For several years, he took continuous readings with them under carefully controlled conditions, keeping voltage and temperature constant and shielding his units from magnetic and electrostatic fields in the environment.
His sidereal electrometer rotor was typically 12 inches in diameter and was suspended from its center by a thin wire that allowed it to rotate under torque in a horizontal orientation.
A sequencer applied 11,000 volts for thirty seconds across the rotor segments, causing the rotor to turn by several degrees.
The power was then shut off for three minutes to allow the rotor to return to its relaxed, untorqued position.
The cycle would then repeat.
The rotor’s energized and relaxed angular positions were automatically recorded on a slowly advancing paper strip, and later the trends were statistically processed to check for possible cyclic correlations.
In 1973, Brown wrote the following about his findings:

There were pronounced correlations with mean solar time, sidereal time and lunar hour angle.
This seemed to prove beyond a doubt that the thrust of the “gravitators” varied with time in a way that related to solar and lunar tides and a sidereal correlation of unknown origin.
These automatic records, acquired in so many different locations over such a long period of time, appear to indicate that the electrogravitic coupling is subject to an extraterrestrial factor, possibly related to the universal gravitational potention or some other (as yet) unidentified cosmic variable.
15

In addition, Brown’s Naval Research Laboratory investigations unexpectedly revealed that the electric resistivities of certain high-density dielectrics also undergo cyclic changes correlated with solar and sidereal time.
He devised a resistance-sensing device that was able to measure these changes.
Unlike his sidereal electrometer, it had no moving parts.
He made observations with these two types of detectors, both in Washington and at sea on the Navy-Princeton International Gravity Expedition to the West Indies conducted on board the U.S.
submarine S-48.
Interestingly, Admiral Hyman Rickover, who was then a lieutenant, served as the executive officer (second in command) for this expedition.
Brown’s laboratory findings were summarized in a study titled “Anomalous Behavior of Massive High-K Dielectrics,” which, it seems, has yet to be declassified.
A Freedom of Information Act request was made to the Naval Research Laboratory in May 1995 to retrieve a copy of this document.
However, the response came back that the library had no record of it.
Either they did not do a thorough search or it was relocated and its existence and whereabouts are presently classified.

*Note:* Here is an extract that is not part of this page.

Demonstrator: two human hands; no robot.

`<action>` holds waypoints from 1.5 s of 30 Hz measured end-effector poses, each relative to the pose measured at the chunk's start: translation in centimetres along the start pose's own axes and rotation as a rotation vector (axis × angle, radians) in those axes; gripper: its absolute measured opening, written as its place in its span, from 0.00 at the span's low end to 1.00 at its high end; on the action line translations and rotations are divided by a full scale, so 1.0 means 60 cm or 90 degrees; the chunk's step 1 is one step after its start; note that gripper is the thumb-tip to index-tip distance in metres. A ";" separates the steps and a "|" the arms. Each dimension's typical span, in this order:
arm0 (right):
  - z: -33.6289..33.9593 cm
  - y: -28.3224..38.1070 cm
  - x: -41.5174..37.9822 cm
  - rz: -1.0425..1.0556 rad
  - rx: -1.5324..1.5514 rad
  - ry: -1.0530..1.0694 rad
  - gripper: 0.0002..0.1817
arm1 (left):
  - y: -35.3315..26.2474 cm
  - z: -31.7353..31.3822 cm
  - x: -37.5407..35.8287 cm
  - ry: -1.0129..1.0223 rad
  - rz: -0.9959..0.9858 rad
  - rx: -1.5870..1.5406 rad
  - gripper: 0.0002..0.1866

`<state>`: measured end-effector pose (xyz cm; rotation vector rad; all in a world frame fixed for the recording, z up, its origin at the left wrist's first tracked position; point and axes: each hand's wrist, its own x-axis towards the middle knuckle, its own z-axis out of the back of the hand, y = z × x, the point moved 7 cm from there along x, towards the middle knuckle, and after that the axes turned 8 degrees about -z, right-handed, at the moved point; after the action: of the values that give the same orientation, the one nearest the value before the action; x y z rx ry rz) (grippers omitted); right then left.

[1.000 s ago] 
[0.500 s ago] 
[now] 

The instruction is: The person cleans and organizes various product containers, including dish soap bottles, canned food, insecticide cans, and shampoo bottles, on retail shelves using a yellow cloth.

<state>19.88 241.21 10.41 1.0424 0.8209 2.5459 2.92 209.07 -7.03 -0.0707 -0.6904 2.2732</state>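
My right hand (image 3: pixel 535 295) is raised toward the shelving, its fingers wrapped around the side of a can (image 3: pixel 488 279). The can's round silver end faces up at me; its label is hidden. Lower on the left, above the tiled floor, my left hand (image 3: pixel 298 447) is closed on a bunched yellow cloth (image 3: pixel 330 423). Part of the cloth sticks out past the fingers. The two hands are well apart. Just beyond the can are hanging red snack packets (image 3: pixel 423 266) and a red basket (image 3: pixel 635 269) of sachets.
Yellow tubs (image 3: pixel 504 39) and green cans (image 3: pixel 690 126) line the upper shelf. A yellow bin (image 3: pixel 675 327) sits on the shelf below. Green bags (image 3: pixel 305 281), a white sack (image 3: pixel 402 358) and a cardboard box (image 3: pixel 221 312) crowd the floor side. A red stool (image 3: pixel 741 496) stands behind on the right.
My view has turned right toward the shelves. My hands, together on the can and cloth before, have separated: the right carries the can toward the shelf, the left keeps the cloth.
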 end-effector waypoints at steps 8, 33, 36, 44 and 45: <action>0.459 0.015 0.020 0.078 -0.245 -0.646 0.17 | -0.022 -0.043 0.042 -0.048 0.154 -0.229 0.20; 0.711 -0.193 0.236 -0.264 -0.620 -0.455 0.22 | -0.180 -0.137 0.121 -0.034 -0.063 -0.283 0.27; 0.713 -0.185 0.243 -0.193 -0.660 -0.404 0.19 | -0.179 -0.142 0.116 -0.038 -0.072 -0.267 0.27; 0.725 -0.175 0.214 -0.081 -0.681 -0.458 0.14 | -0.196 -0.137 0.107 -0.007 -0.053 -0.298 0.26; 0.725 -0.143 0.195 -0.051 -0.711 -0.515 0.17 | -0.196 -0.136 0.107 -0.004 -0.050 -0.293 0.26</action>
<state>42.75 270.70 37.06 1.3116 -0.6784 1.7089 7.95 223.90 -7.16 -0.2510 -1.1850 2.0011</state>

The results of these gravito-electric measurements were so encouraging that in 1937 a decision was made to extend the investigation and to establish another naval field station some distance west of Washington.
Measuring equipment was set up in a constant-temperature vault in the basement of Brown’s home in Zanesville, with provisions made for automation of the data-recording process.
These new measurements confirmed the Naval Research Laboratory findings.
The field station was moved the next year to the University of Pennsylvania, in Philadelphia.
The investigation was interrupted during World War II but was resumed again from 1944 to 1949 in California, at Laguna Beach and Los Angeles.
The project was sponsored by the Townsend Brown Foundation, a scientific research organization established by Brown’s parents in the mid-1920s.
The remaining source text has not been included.